REQUIREMENT:
Word for word, output the data that follows.

Data items:
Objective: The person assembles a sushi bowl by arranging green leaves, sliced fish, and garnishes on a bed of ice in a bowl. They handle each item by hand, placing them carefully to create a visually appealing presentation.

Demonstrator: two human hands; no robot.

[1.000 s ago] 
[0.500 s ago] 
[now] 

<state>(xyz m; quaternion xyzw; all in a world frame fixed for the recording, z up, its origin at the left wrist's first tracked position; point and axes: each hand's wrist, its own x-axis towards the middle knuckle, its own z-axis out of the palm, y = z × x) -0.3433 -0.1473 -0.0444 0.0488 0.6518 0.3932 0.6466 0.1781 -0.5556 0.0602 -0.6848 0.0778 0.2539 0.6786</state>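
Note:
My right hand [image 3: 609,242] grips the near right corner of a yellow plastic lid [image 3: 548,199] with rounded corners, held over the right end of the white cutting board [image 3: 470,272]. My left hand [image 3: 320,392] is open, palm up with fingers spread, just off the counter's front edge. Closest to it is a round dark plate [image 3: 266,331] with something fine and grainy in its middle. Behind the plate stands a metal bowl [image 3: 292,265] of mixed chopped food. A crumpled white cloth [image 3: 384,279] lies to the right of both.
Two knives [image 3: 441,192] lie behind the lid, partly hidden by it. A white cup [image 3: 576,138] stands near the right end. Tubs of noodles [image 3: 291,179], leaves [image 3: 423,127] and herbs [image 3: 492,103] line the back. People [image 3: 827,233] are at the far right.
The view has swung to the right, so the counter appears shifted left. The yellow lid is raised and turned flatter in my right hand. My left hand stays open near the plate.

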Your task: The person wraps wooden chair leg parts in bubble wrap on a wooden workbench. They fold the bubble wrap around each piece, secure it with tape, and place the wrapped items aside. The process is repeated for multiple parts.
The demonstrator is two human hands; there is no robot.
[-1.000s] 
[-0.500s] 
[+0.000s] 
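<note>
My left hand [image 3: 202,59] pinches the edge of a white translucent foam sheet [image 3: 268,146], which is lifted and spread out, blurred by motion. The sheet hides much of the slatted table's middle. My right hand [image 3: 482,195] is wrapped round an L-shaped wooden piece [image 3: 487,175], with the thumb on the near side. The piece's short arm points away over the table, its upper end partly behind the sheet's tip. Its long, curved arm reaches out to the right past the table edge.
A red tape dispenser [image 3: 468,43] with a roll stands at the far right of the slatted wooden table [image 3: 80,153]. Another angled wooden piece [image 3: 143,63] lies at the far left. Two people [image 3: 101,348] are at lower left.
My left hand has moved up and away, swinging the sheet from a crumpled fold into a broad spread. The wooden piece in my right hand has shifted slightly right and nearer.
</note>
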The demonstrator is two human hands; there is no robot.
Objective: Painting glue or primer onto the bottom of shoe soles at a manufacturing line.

RESULT OF THIS EXERCISE:
Objective: The person assembles a sushi bowl by arranging green leaves, sliced fish, and garnishes on a bed of ice in a bowl. They handle each item by hand, placing them carefully to create a visually appealing presentation.

Demonstrator: two human hands; no robot.

[1.000 s ago] 
[0.500 s ago] 
[now] 

<state>(xyz m; quaternion xyzw; all in a world frame fixed for the recording, z up, its origin at the left wrist's first tracked position; point and axes: each hand's wrist, its own x-axis towards the middle knuckle, its own z-axis out of the palm, y = z × x) -0.3433 -0.1473 -0.0444 0.0488 0.6518 0.3932 0.6466 0.1781 -0.5556 0.0602 -0.6848 0.0778 0.2539 0.6786</state>
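Note:
My right hand [image 3: 609,242] grips the near right corner of a yellow plastic lid [image 3: 548,199] with rounded corners, held over the right end of the white cutting board [image 3: 470,272]. My left hand [image 3: 320,392] is open, palm up with fingers spread, just off the counter's front edge. Closest to it is a round dark plate [image 3: 266,331] with something fine and grainy in its middle. Behind the plate stands a metal bowl [image 3: 292,265] of mixed chopped food. A crumpled white cloth [image 3: 384,279] lies to the right of both.
Two knives [image 3: 441,192] lie behind the lid, partly hidden by it. A white cup [image 3: 576,138] stands near the right end. Tubs of noodles [image 3: 291,179], leaves [image 3: 423,127] and herbs [image 3: 492,103] line the back. People [image 3: 827,233] are at the far right.
The view has swung to the right, so the counter appears shifted left. The yellow lid is raised and turned flatter in my right hand. My left hand stays open near the plate.
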
Your task: The person wraps wooden chair leg parts in bubble wrap on a wooden workbench. They fold the bubble wrap around each piece, secure it with tape, and place the wrapped items aside. The process is repeated for multiple parts.
The demonstrator is two human hands; there is no robot.
[-1.000s] 
[-0.500s] 
[+0.000s] 
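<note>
My left hand [image 3: 202,59] pinches the edge of a white translucent foam sheet [image 3: 268,146], which is lifted and spread out, blurred by motion. The sheet hides much of the slatted table's middle. My right hand [image 3: 482,195] is wrapped round an L-shaped wooden piece [image 3: 487,175], with the thumb on the near side. The piece's short arm points away over the table, its upper end partly behind the sheet's tip. Its long, curved arm reaches out to the right past the table edge.
A red tape dispenser [image 3: 468,43] with a roll stands at the far right of the slatted wooden table [image 3: 80,153]. Another angled wooden piece [image 3: 143,63] lies at the far left. Two people [image 3: 101,348] are at lower left.
My left hand has moved up and away, swinging the sheet from a crumpled fold into a broad spread. The wooden piece in my right hand has shifted slightly right and nearer.
</note>
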The demonstrator is two human hands; there is no robot.
Objective: Painting glue or primer onto the bottom of shoe soles at a manufacturing line.

That completes the answer, and no more is expected.